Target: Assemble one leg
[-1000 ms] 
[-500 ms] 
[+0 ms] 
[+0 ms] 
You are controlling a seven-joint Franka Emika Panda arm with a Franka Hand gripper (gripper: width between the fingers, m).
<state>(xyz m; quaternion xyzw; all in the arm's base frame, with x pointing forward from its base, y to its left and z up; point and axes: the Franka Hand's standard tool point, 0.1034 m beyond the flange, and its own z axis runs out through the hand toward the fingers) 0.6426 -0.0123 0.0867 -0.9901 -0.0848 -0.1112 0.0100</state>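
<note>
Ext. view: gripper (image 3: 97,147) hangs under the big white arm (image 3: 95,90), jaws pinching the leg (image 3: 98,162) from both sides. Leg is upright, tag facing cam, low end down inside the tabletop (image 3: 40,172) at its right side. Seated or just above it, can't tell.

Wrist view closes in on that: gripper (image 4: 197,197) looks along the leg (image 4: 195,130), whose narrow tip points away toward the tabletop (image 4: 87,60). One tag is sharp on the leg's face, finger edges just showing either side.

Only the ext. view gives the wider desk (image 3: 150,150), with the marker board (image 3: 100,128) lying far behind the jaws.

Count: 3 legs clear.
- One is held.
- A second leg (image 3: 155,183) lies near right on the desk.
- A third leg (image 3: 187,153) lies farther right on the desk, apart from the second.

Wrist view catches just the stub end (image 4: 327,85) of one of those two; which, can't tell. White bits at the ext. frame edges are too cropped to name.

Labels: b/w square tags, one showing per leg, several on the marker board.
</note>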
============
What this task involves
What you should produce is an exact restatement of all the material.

Output for this exercise
Target: Assemble one leg
[-1000 ms] 
[-500 ms] 
[+0 ms] 
[+0 ms] 
You are controlling a seven-joint Franka Emika Panda arm with a Franka Hand gripper (gripper: width between the fingers, m).
<state>(xyz m; quaternion xyzw; all in the arm's base frame, with x pointing forward from its base, y to its left and z up; point and axes: the Franka Hand's standard tool point, 0.1034 m beyond the flange, and its own z axis runs out through the hand toward the fingers) 0.6426 -0.0123 0.0867 -0.9901 -0.0848 -0.1112 0.0100</state>
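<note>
Ext. view: gripper (image 3: 97,147) hangs under the big white arm (image 3: 95,90), jaws pinching the leg (image 3: 98,162) from both sides. Leg is upright, tag facing cam, low end down inside the tabletop (image 3: 40,172) at its right side. Seated or just above it, can't tell.

Wrist view closes in on that: gripper (image 4: 197,197) looks along the leg (image 4: 195,130), whose narrow tip points away toward the tabletop (image 4: 87,60). One tag is sharp on the leg's face, finger edges just showing either side.

Only the ext. view gives the wider desk (image 3: 150,150), with the marker board (image 3: 100,128) lying far behind the jaws.

Count: 3 legs clear.
- One is held.
- A second leg (image 3: 155,183) lies near right on the desk.
- A third leg (image 3: 187,153) lies farther right on the desk, apart from the second.

Wrist view catches just the stub end (image 4: 327,85) of one of those two; which, can't tell. White bits at the ext. frame edges are too cropped to name.

Labels: b/w square tags, one showing per leg, several on the marker board.
</note>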

With the answer given, the exercise is complete.